Although his intelligence was prolific, totalling 3517 reports including 377 in an 18-month period, it was often unreliable. MI5’s handlers service had expressed reservations that he was “unreliable”, but Kenova found “no evidence” that these concerns were escalated.
Detailing the murders and abductions Stakeknife was involved in, the report said that he authorised and carried out killings as part of the IRA.
It revealed that in some cases, Stakeknife played a central role in securing “confessions” from victims at IRA “court martials”, with the British Army “aware” victims could be murdered, and information was not passed on to police.
In one case, the FRU was handed information that a victim was “sentenced to death” three days before their body was discovered.
In another, he “played an active role” in extracting a signed confession and “actively sought an execution decision” from the Provisional IRA’s Army Council.
Stakeknife “played a role” in the shooting and bludgeoning of a victim, but this was “not dealt with appropriately” by his FRU handlers.
At times, the FRU and Royal Ulster Constabulary were aware that victims were in danger, but failed to pass this on, while in other instances, Stakeknife “authorised” the execution of alleged informants.
The report also reveals extraordinary plans by the Army to hold a “Farewell Dinner”, including a list of attendees and a venue for Stakeknife as they prepared to extract him in the 1990s.
This was abandoned, but the report said that the fact it was even considered showed a “significant breach of the demarcation that should exist between an agent and their handlers”.

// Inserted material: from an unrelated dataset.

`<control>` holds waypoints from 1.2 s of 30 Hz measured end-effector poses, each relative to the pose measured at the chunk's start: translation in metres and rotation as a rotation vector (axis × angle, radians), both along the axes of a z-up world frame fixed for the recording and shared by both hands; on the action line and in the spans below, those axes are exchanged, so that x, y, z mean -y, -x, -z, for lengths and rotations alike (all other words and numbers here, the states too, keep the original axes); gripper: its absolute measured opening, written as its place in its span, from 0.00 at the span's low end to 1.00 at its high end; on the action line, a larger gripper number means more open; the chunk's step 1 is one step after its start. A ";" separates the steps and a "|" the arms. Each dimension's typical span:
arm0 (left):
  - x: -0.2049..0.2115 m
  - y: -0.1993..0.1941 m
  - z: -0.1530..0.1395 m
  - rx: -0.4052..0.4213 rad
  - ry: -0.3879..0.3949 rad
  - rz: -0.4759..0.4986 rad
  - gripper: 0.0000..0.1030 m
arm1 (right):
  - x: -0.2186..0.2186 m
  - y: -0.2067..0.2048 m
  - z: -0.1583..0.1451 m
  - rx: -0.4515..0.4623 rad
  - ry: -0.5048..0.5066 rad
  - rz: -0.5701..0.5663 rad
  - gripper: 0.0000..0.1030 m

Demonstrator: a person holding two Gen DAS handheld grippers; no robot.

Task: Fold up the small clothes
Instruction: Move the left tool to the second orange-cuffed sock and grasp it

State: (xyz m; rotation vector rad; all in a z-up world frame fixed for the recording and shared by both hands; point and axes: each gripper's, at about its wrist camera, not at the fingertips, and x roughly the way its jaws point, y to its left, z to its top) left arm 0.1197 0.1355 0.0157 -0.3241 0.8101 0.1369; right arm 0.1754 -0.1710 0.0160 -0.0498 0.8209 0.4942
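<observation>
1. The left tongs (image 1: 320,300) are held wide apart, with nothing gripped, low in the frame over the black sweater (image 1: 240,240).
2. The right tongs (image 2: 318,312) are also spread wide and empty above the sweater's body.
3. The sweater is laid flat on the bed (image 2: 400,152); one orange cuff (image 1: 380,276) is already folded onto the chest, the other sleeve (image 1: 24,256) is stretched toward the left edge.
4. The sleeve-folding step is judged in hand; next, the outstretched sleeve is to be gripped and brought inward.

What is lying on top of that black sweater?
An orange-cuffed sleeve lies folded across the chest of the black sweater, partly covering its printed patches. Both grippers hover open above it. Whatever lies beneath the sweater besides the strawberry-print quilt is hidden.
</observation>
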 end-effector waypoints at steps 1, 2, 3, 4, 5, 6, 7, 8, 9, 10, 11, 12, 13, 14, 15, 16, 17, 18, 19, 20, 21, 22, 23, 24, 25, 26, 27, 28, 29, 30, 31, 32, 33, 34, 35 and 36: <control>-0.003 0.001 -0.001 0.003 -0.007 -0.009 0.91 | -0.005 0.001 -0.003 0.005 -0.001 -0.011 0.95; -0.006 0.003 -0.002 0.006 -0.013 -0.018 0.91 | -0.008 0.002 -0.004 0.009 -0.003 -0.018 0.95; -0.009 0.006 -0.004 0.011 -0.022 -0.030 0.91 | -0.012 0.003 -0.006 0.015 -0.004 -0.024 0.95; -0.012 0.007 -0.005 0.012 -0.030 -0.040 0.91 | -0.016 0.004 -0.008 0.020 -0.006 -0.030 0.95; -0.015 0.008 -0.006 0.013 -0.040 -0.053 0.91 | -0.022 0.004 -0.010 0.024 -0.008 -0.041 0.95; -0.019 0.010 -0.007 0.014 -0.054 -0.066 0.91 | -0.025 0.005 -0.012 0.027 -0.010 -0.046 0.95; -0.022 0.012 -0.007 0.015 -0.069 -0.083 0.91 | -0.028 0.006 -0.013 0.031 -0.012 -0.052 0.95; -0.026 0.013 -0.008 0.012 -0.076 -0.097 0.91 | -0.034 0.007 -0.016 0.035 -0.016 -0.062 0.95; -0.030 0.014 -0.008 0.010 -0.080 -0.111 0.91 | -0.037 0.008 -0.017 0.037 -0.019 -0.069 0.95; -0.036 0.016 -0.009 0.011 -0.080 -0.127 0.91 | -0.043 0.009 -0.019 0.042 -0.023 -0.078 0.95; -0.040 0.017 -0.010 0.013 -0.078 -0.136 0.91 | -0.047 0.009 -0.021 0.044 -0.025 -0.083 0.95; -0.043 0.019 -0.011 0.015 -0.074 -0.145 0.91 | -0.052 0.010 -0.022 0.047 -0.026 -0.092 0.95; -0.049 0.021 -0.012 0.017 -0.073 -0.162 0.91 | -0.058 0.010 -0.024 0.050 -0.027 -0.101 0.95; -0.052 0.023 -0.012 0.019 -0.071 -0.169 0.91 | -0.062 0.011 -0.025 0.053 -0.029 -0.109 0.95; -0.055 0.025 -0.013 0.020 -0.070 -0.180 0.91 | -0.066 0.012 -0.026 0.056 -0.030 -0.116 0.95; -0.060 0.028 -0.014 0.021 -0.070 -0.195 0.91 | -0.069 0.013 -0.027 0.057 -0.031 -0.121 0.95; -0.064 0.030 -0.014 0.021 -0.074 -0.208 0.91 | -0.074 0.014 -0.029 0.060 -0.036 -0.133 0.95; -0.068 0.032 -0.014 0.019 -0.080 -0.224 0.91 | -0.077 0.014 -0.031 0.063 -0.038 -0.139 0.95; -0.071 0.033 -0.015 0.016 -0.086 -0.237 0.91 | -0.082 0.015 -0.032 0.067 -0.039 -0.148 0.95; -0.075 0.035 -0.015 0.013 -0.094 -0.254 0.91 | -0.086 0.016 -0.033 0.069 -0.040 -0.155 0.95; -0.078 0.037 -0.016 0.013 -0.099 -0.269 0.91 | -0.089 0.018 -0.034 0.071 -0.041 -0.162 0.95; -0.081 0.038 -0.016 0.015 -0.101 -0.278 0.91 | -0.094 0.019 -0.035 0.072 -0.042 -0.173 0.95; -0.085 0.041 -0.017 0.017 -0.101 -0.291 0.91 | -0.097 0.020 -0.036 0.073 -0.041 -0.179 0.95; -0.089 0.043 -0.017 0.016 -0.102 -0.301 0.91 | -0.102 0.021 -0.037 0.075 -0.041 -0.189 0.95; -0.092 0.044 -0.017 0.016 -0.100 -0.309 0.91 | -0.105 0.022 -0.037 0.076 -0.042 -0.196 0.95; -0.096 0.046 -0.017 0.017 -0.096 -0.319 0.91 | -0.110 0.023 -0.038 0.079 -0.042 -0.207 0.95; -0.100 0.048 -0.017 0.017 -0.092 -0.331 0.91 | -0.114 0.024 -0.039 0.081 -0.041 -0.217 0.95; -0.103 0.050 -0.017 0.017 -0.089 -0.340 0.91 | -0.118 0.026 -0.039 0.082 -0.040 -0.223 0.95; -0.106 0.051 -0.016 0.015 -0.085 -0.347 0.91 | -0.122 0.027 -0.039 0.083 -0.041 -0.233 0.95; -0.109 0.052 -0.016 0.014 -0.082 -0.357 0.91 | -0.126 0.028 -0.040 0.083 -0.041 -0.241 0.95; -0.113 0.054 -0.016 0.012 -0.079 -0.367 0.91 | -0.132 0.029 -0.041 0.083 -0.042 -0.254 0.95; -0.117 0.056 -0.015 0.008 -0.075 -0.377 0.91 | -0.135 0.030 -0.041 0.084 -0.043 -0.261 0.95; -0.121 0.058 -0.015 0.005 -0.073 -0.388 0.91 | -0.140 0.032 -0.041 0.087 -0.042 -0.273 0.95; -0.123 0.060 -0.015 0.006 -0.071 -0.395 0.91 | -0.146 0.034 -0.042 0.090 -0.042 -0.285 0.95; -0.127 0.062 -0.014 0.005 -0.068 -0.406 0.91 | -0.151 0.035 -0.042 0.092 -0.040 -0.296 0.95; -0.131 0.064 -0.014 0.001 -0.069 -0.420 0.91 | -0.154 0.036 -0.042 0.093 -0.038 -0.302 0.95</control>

‘Significant failure on the part of MI5’
The report outlined that the late discovery of files by MI5 led to lost investigative opportunities and that MI5 had earlier and greater knowledge of the agent than previously stated.
Livingstone said: “While the information in the additional files would not have altered prosecutorial decisions, further investigative opportunities were undoubtedly lost.
“The very fact that material owned and held by MI5 was not timeously disclosed understandably undermined the confidence of communities that state authorities had co-operated fully with Kenova. It was a significant failure on the part of MI5.”
The report said that delays in handing over evidence by MI5 appeared to be attempts to “conceal the truth” about Stakeknife.
“The revelation of the further MI5 material in April 2024 and its provision to Kenova the following month was the culmination of several incidents capable of being negatively construed as attempts by MI5 to restrict the investigation, run down the clock, avoid any prosecutions relating to Stakeknife and conceal the truth,” it said.
Sir Ken McCallum, the MI5 director general, offered sympathies “to the victims and families of those who were tortured or killed by the Provisional IRA’s Internal Security Unit during the Troubles” following the publication of the report.
He said: “MI5 retrieved and provided to the Kenova investigation a very large volume of historical records.
“Regrettably, after this extensive disclosure process was complete, we discovered additional relevant information.
“MI5 informed Kenova and shared the material without delay.
“I apologised to Sir Iain Livingstone, and asked former Metropolitan Police Assistant Commissioner Helen Ball QPM to conduct an independent review to establish why the additional material had not been initially found.
“This review concluded that none of the material was deliberately withheld, but made recommendations on how MI5 could improve its processes for the future.
“MI5 is now implementing all of ex-AC Ball’s recommendations. I repeat today my apology for the late discoveries.”